Oma1 ダブルニカースプラスミド(h)は、human 細胞株における OMA1 座の高特異性編集のために設計された、対となる2つのプラスミドから構成される。各プラスミドは、Cas9 D10Aニカースと、OMA1内の対向するDNA鎖を標的とする異なるsgRNAを発現する。対向するDNA鎖上の隣接する部位に誘導されると、2つのニカースはオフセットした一本鎖切断を生成し、これらが組み合わさってずれた二本鎖切断を生じさせる。これにより、両方のガイドによる協調的なオンターゲット活性が必要となる。生じたDNA切断は、細胞内の内在性修復経路、特に非相同末端結合(NHEJ)によって修復され、その結果、OMA1の機能を阻害する挿入または欠失が生じる。標的座標における2つのsgRNAの結合を必要とするこの二重ニッキング法は、編集の特異性を高め、標的精度に対するさらなる制御が求められる用途において、CRISPR戦略を補完するものである。

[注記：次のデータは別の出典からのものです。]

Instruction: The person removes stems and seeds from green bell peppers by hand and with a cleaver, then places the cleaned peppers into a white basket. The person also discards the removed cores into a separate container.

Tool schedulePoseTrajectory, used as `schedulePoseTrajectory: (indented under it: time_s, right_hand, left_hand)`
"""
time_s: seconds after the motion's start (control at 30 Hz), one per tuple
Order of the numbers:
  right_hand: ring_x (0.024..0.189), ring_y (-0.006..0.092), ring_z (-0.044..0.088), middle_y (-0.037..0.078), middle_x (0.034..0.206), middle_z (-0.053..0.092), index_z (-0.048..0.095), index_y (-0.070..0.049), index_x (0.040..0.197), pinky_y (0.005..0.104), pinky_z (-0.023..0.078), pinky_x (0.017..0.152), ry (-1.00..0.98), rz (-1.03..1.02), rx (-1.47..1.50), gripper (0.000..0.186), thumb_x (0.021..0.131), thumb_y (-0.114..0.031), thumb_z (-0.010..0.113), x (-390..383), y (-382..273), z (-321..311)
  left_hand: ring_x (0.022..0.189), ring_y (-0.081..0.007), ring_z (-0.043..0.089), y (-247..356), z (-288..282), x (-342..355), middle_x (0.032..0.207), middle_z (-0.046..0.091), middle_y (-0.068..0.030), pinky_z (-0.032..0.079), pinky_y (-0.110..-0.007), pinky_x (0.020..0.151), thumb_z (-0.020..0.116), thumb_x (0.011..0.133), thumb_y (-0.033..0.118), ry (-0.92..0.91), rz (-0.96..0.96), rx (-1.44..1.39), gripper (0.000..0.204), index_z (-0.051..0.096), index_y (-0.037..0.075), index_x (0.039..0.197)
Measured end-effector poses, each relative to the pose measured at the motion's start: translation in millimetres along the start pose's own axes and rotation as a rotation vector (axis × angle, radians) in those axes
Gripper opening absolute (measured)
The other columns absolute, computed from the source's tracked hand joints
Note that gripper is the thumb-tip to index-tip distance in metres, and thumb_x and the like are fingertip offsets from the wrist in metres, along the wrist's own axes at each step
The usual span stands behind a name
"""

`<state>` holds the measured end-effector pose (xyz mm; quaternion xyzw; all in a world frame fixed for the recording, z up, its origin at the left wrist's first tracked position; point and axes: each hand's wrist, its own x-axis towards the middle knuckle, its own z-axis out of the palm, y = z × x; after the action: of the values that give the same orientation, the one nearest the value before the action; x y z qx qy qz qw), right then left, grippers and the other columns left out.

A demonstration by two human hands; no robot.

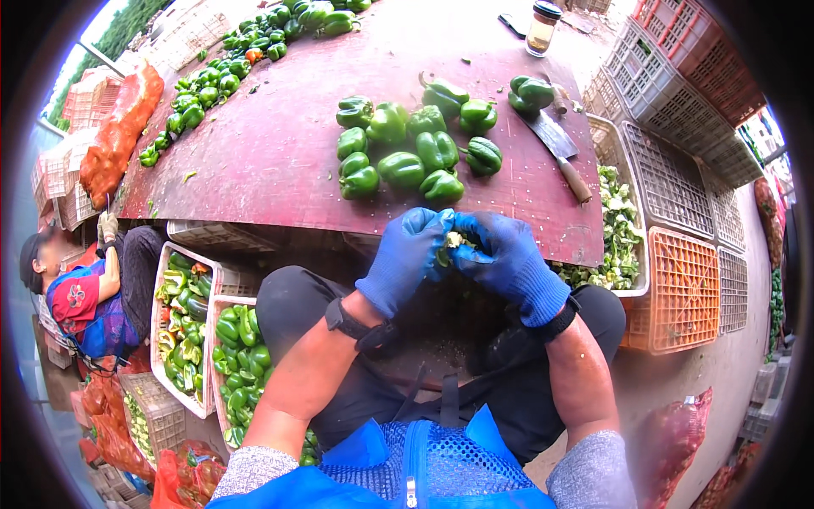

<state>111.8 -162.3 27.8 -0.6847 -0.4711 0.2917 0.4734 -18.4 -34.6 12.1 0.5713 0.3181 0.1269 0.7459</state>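
Note:
My blue-gloved left hand (404, 257) and right hand (512, 257) meet just off the table's near edge, over my lap. Both are closed on a green bell pepper (442, 255), mostly hidden by the fingers. Its pale, seedy core (456, 240) shows between the hands. Just beyond them, a group of whole green bell peppers (401, 170) sits on the reddish table (280, 161). To the right lies a cleaver (553, 136) with a wooden handle, and a dark green pepper (531, 94) rests by its far end.
A crate of green peppers (222, 382) and a crate of cut peppers (158, 339) stand at my left. Pale scraps (617, 229) fill a bin at my right, beside an orange crate (682, 288). A lidded jar (543, 30) stands far back. Another person (89, 288) sits at left.

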Motion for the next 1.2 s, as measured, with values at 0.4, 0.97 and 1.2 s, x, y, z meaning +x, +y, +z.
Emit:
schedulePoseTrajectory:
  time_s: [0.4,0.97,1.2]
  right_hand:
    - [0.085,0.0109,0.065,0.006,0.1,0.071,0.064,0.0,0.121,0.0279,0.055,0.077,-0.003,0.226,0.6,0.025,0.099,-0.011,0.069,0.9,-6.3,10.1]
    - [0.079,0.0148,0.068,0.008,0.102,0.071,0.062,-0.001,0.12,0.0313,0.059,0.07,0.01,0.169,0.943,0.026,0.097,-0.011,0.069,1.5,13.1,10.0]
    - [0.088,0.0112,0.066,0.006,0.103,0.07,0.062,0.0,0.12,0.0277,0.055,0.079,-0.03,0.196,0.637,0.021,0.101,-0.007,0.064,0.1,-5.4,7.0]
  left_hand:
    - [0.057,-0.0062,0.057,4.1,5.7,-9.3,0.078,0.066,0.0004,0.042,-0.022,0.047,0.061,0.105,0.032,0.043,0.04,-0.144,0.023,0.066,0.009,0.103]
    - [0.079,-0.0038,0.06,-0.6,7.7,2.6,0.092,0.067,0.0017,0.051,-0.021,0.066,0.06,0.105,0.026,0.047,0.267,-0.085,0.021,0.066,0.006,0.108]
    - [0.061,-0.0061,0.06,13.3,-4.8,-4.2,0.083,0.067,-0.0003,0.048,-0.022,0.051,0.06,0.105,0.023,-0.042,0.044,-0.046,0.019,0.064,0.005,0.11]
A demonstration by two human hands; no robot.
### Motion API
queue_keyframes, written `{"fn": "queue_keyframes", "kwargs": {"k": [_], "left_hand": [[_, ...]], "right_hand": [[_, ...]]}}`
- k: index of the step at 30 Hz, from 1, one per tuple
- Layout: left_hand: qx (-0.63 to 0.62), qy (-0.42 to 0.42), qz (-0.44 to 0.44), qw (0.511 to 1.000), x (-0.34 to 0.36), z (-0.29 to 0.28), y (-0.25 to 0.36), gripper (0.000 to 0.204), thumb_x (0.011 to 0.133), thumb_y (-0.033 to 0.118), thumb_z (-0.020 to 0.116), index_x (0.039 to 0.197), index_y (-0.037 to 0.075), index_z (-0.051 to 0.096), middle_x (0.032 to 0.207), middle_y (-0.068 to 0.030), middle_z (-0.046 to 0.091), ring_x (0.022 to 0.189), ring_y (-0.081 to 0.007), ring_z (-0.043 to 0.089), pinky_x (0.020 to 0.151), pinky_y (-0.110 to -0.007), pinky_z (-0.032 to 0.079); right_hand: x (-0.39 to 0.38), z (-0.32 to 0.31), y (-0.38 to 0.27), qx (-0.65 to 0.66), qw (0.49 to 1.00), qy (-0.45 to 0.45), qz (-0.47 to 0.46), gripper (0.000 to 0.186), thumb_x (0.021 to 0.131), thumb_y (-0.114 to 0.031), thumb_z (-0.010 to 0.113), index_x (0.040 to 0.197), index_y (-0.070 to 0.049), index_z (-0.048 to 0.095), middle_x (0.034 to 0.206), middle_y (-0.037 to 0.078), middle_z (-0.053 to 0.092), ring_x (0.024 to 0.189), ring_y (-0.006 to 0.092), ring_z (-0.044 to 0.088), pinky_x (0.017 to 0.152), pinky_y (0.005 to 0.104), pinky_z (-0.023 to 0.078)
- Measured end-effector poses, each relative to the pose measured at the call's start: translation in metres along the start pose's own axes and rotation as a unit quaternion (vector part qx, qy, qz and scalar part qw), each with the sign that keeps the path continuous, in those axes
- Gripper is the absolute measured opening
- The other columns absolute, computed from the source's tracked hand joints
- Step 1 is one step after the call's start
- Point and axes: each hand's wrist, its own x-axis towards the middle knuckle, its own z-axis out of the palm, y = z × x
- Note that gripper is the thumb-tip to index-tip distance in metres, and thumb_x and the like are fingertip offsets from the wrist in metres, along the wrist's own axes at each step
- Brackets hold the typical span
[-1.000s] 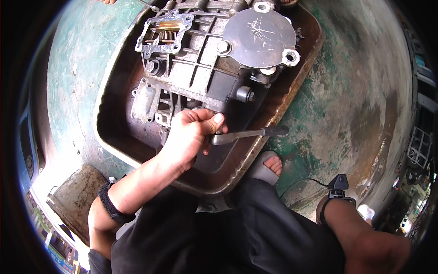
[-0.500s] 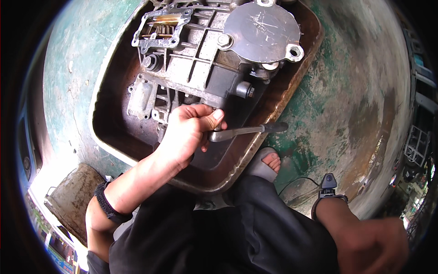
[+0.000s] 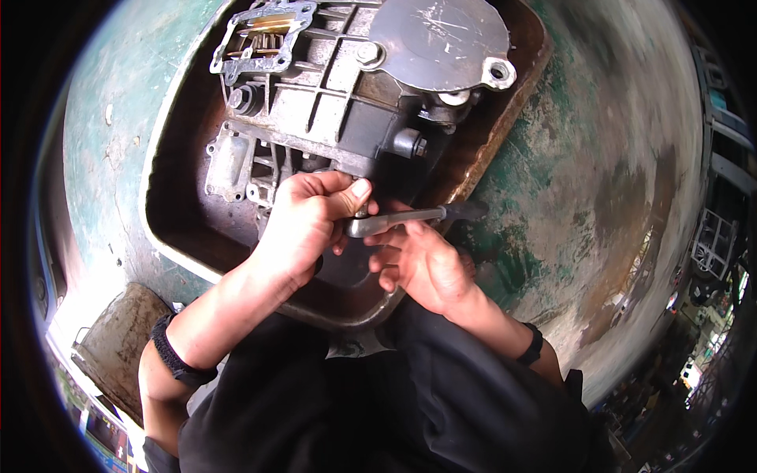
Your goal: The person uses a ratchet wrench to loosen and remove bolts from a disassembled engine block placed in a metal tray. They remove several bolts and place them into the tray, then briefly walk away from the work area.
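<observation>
Beside the housing (image 3: 327, 118), the left hand (image 3: 303, 217) pinches the ratchet's socket (image 3: 362, 211) — likely steadying it; the right hand (image 3: 430, 272) spreads loose fingers at its handle (image 3: 422, 215).

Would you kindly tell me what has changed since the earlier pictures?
The right hand has moved up and left, from the lower right of the view to the ratchet wrench; whether it grips it is unclear. The left hand still pinches the short shaft at the wrench's head, and the metal casing still sits in the tray.
</observation>
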Motion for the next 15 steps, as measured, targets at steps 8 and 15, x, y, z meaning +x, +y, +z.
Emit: {"fn": "queue_keyframes", "kwargs": {"k": [8,15], "left_hand": [[0.039,0.022,0.009,0.999,-0.004,-0.001,-0.002,0.025,0.095,0.024,0.064,0.086,0.001,0.069,0.064,-0.001,0.062,0.041,-0.0044,0.044,0.038,-0.019,0.033],[0.119,0.061,0.02,0.991,-0.008,0.002,-0.004,0.021,0.093,0.021,0.067,0.083,0.004,0.065,0.061,0.0047,0.055,0.047,-0.0011,0.041,0.041,-0.019,0.03]], "right_hand": [[0.02,0.015,0.011,-0.206,0.949,0.059,-0.23,0.038,0.083,-0.005,0.076,0.115,0.005,0.057,0.093,0.012,0.07,0.076,0.0194,0.069,0.059,0.0284,0.055],[0.024,0.037,-0.012,-0.761,0.41,-0.009,-0.503,0.023,0.078,-0.019,0.075,0.089,0.0,0.066,0.064,0.005,0.05,0.052,0.019,0.054,0.048,0.0323,0.048]]}}
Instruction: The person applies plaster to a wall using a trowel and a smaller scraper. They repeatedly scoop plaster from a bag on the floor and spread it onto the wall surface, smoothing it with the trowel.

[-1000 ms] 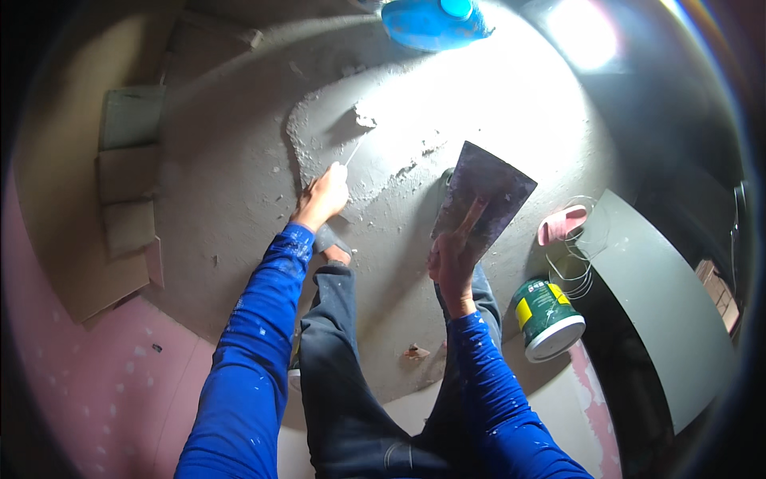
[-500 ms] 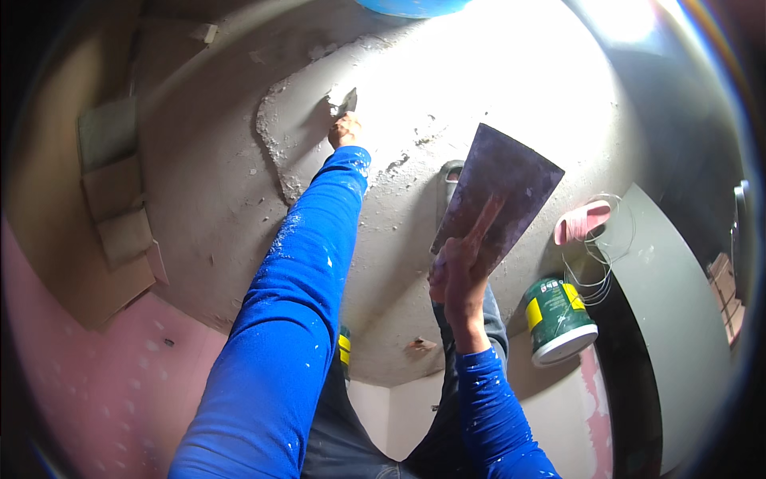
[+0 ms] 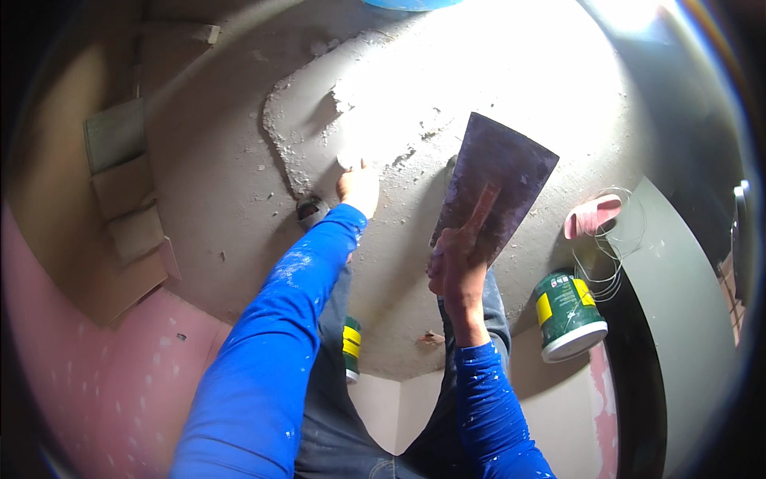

編集された細胞を効率的に同定するために、1つのプラスミドはトランスフェクトされた細胞集団を蛍光可視化するためのGFPをコードし、もう1つのプラスミドは抗生物質選別用のプロマイシン耐性遺伝子を保有しています。これらの機能により、共トランスフェクトされた細胞集団の効率的な濃縮が可能となり、OMA1が破壊されたクローンの検証が簡素化されます。
研究用のみ。診断用または治療用ではありません。